- Exercise prompt: For the entries below, report the number of lines where the string "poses" appears, and only that number.

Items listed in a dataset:
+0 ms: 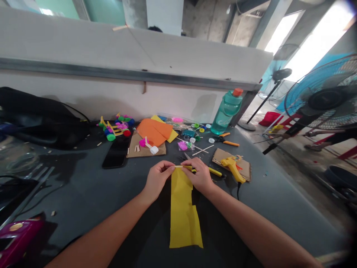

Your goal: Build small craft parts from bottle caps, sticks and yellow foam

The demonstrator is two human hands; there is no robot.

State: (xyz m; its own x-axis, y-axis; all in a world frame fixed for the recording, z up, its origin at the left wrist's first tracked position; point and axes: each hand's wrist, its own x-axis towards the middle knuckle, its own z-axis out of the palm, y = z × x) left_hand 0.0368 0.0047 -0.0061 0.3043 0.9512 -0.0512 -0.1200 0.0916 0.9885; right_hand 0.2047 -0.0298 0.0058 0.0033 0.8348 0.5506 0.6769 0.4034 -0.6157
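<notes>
We find the left hand [158, 180] and right hand [201, 176] drawn close together over the table [97, 193], fingers pinched narrow on a thin pale stick [179, 166], one hand at each end. Whether the paper is gripped along with it, we cannot tell.

The yellow sheet [181, 216] lies directly below the fingers, on the wearer's side. Its long axis runs from the hands toward the wearer; the stick crosses its far edge from left to right, roughly square to that axis. Neither hand is clearly nearer. The sheet's right side is stepped, its near end wider.

Beyond the right hand we note a yellow-and-black tool [215, 171] and a yellow glue gun [233, 166].

As to markings, the teal bottle [225, 113] carries pale script which we cannot read. The magenta device [22, 238] bears a label, also illegible.
</notes>
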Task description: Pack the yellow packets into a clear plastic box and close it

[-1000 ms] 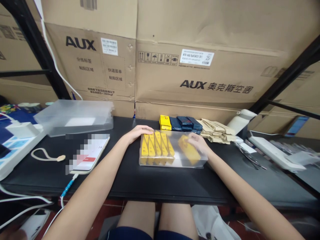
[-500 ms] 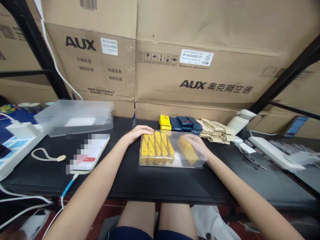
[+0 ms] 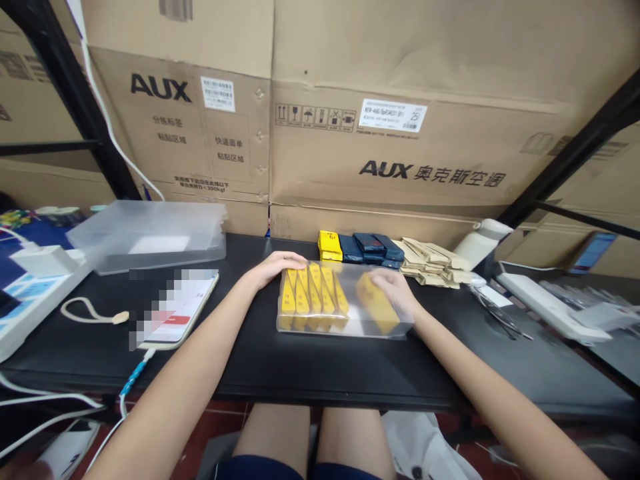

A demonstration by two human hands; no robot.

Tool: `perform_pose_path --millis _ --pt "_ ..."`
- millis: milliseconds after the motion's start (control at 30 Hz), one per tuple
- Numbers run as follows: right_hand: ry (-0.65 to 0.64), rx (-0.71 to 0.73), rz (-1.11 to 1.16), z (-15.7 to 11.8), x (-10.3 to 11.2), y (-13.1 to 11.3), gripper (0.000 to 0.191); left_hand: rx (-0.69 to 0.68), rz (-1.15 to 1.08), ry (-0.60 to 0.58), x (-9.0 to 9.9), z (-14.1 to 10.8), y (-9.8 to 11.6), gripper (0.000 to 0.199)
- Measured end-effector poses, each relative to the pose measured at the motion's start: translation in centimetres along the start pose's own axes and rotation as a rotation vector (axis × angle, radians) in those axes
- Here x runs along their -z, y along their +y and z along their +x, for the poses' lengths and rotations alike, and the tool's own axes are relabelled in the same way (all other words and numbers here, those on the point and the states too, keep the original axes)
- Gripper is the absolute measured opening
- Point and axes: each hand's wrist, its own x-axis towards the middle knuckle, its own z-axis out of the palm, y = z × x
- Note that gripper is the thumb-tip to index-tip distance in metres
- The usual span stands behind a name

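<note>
In the middle of the frame, seen from the head camera, a clear box lies lengthwise across the black bench, its long wall facing the person. Through that wall, a row of slim yellow packets shows, standing side by side in the left part of the box and set alternately so that their slanted faces interlock. At the box's right end is a single yellow packet, tilted and apart from the row. The left hand rests at the box's rear left corner, fingers laid along the edge; I cannot tell whether its grip pinches the wall, as the thumb is hidden. The right hand, slightly blurred, reaches in at the right end, its grip pinching the upper part of the single packet. Just behind the box, right of centre, stand more bright packaging, dark blue packets and a pile of beige packets, with a white bottle leaning beside the pile. Left of centre lie frosted boxes; below them are a phone, plugged into a white cable, and a looped strap. At the left edge is a white power strip. Printed cardboard fills the upper frame.
</note>
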Motion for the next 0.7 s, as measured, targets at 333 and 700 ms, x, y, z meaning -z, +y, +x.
perform_pose_path --millis 333,700 --pt "-0.002 -0.002 -0.055 0.17 0.25 0.33 0.029 -0.005 -0.013 -0.006 0.09 0.11 -0.24 0.030" --pt "0.031 -0.018 -0.053 0.29 0.05 -0.17 0.030 -0.008 0.004 0.001 0.20 0.17 -0.30 0.031"
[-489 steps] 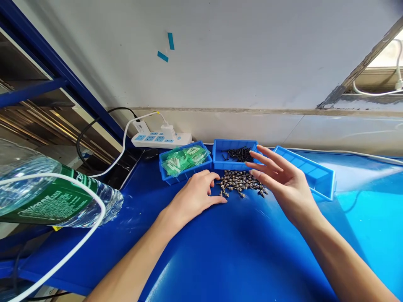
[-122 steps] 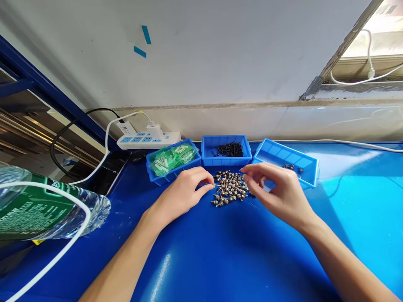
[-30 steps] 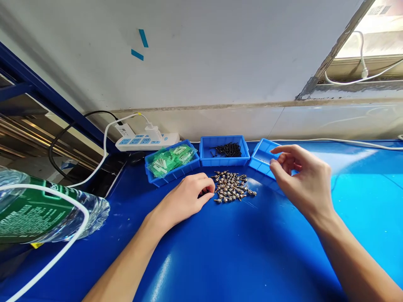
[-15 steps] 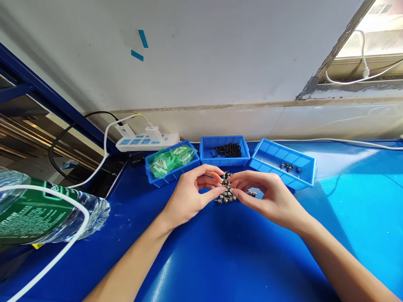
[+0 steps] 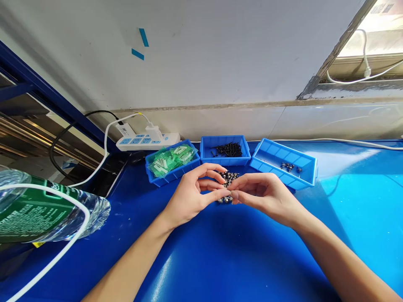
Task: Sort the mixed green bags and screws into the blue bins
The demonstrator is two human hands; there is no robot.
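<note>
A pile of small metal screws point(image 5: 232, 176) with silvery and dark parts lies on the blue tabletop, partly hidden behind my fingers. My left hand point(image 5: 192, 191) curves round the pile's left side, its index finger raised and its thumb reaching to my right fingertips. From the right, my right hand point(image 5: 267, 193) pinches thumb and index finger together over the near part of the pile. The fingertips of both hands meet there. Whatever they hold between them is too small and covered to make out.
Behind the hands stand three blue bins: a left bin point(image 5: 157, 183) with green bags of white pieces, a middle bin point(image 5: 206, 161) of black screws, and a right bin point(image 5: 285, 179) with several small screws. A power strip point(image 5: 173, 138), white cable point(image 5: 82, 228) and large bottle point(image 5: 37, 209) are at left.
My fingertips have come together over the pile; the left thumb has moved right to meet the right fingers. The right hand has shifted slightly left and covers the pile's right edge.
</note>
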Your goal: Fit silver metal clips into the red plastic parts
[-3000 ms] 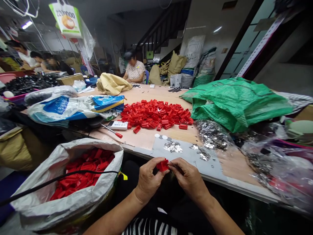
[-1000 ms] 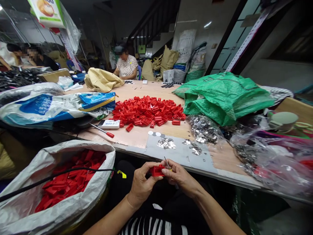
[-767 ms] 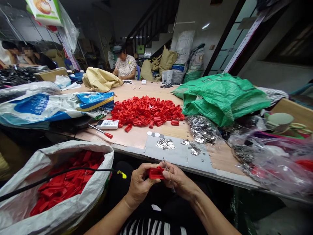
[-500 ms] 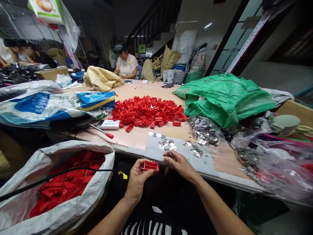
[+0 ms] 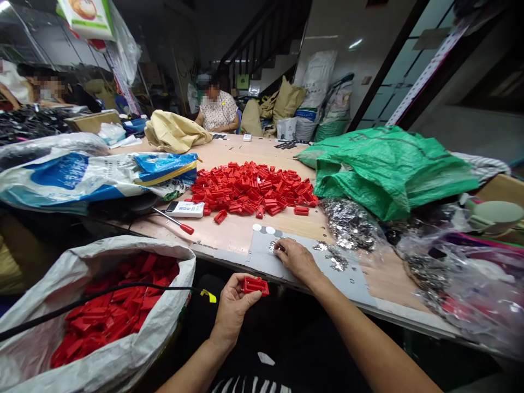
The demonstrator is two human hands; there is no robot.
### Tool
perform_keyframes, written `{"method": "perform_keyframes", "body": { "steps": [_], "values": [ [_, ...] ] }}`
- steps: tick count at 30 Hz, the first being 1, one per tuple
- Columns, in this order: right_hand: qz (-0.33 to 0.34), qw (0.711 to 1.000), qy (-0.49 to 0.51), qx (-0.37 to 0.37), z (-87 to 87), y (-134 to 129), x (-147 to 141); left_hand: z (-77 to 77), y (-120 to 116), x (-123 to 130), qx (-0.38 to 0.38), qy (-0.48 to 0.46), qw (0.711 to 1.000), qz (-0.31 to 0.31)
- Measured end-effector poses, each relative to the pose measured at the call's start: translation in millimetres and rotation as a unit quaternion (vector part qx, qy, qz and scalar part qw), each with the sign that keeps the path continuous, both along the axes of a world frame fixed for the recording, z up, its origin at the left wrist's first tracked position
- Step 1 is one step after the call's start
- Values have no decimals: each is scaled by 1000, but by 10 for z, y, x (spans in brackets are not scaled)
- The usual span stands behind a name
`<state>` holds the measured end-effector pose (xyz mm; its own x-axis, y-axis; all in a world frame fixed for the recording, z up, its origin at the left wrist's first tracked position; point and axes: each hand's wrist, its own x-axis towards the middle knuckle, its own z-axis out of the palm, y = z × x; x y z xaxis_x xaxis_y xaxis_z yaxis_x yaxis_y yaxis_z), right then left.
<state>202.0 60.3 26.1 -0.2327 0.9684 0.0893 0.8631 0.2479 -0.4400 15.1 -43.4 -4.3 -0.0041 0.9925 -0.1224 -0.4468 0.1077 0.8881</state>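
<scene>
My left hand holds a small red plastic part between thumb and fingers, just in front of the table's edge, its hollow side showing. Over the grey mat, my right hand has its fingers pressed together at the pile of small metal pieces, which it partly covers. Whether a piece is between those fingertips is too small to tell. More metal pieces lie to the right of this hand. Behind the mat is a big heap of red parts.
An open white sack of red parts stands at the left, a black cable across it. A red-handled screwdriver lies beside a white box. Right: green sack, plastic bags of metal pieces. A person sits across the table.
My right hand has moved from beside the red part forward onto the metal pile. My left hand keeps hold of the red part. The view has shifted slightly.
</scene>
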Motion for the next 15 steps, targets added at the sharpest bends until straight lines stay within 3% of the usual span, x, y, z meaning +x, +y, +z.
{"method": "perform_keyframes", "body": {
  "steps": [7, 15],
  "values": [
    [-9, 1000, 12, -12, -15, 42, 4, 43, 19, -37, -1, -5, 1000, 3],
    [-14, 993, 119, -3, 102, -120, 108, 197, 54, -33, -36, -123, 992, -17]
  ]
}}
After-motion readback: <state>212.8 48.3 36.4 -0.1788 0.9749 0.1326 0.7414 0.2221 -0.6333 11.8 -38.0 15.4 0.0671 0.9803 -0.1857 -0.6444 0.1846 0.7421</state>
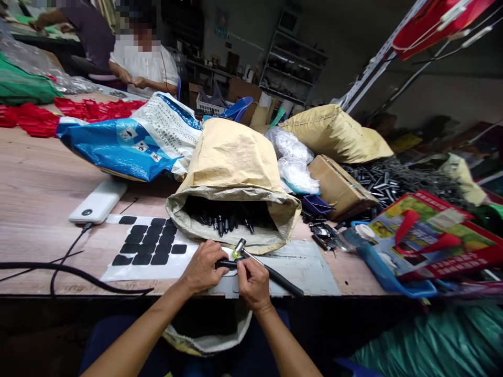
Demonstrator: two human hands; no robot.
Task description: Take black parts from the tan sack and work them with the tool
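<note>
From my head camera, the black rod [227,264] sits between the hands at the table's near edge, its ends lost to me behind fingers. The left hand [206,264] grips one end; the right hand [253,283] is curled closed at the other, seemingly pinching it, though its knuckles hide the contact. That hand also covers part of a hammer [283,280]. I make out black pieces [222,225] inside the sack [236,162], but its depth is too dark to read. A second sack [208,344] shows only partly below the edge.

The table [31,173] is pale wood-look, with a grey sheet [310,269] under the work and a white sheet [112,269] of black patches to the left. Beyond, the room is dim: a shelf rack [293,68], a seated person in white [143,65], and another person [94,39] cut off by the top of my view.
</note>
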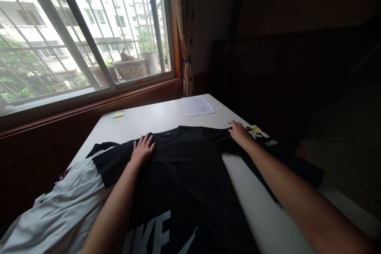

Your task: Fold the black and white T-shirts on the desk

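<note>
A black T-shirt with large grey print low on its front lies spread on a white table, collar toward the window. My left hand rests flat on the shirt's left shoulder beside the collar, its fingers spread. At the end of the shirt's right sleeve is my right hand, fingers apart and touching the cloth; what lies beneath its palm is hidden. A rumpled light grey garment lies left of the shirt, partly under its sleeve. Right of my right hand lies another dark garment with white and yellow print.
Printed papers lie near the table's far right corner. Yellow sticky notes are by the far left edge. Beyond the table stand a barred window and a tied curtain. The right side of the room is dark.
</note>
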Tool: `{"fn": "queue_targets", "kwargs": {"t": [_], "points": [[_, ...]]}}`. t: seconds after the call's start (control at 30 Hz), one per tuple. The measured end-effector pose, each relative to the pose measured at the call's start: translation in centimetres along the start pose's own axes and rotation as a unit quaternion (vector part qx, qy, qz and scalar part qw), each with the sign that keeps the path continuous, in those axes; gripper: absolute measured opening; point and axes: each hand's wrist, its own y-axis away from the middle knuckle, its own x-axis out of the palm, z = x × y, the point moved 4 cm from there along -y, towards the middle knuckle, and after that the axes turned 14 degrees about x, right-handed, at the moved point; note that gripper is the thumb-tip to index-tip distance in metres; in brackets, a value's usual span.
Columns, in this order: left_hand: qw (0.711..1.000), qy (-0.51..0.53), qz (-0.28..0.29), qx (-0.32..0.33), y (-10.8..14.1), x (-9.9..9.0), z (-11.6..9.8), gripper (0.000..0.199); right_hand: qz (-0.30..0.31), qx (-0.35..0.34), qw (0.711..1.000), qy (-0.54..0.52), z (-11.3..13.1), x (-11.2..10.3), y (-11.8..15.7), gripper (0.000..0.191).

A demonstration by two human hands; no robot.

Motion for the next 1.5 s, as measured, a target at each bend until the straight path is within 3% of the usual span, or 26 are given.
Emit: {"fn": "queue_targets", "kwargs": {"t": [0.13, 0.2, 0.33, 0.43, 0.5, 0.73, 0.9, 1.07, 1.27, 1.4, 1.5], "points": [[1.000, -0.003, 0.001, 0.002, -0.2, -0.1, 0.0, 0.066, -0.123, -0.063, 0.988, 0.071, 2.6, -0.5, 2.5, 0.042], [1.000, -0.008, 0.000, 0.003, -0.3, -0.1, 0.0, 0.066, -0.138, -0.125, 0.981, 0.055, 4.8, -0.3, 4.0, 0.042], [1.000, -0.016, -0.003, 0.006, -0.5, -0.1, 0.1, 0.065, -0.051, -0.238, 0.970, 0.026, 9.4, 2.2, 7.3, 0.047], [1.000, -0.017, -0.004, 0.011, -0.5, 0.0, 0.3, 0.064, 0.057, -0.278, 0.959, 0.027, 11.6, 5.2, 9.7, 0.063], [1.000, -0.017, -0.007, 0.014, -0.6, 0.1, 0.3, 0.064, 0.098, -0.286, 0.953, 0.028, 12.1, 6.6, 10.7, 0.068], [0.997, -0.014, -0.060, 0.045, -0.2, 0.2, 0.3, 0.060, 0.128, -0.302, 0.945, 0.022, 11.7, 6.9, 10.2, 0.068], [0.977, -0.021, -0.146, 0.155, 1.4, -0.9, -0.7, 0.055, 0.138, -0.314, 0.939, 0.029, 11.5, 7.0, 9.2, 0.070], [0.953, -0.032, -0.152, 0.260, 5.5, -1.3, -4.8, 0.049, 0.138, -0.339, 0.930, 0.025, 11.6, 7.4, 8.0, 0.070], [0.931, -0.004, -0.066, 0.360, 14.3, -0.2, -12.6, 0.055, 0.148, -0.353, 0.923, 0.033, 12.0, 7.9, 6.8, 0.069], [0.927, 0.004, -0.026, 0.375, 19.3, 0.4, -16.0, 0.069, 0.145, -0.361, 0.920, 0.045, 12.2, 7.8, 6.5, 0.068], [0.930, 0.006, -0.019, 0.368, 21.3, 0.5, -18.1, 0.073, 0.148, -0.367, 0.917, 0.055, 12.7, 7.4, 6.4, 0.066]]}}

- Response box: 3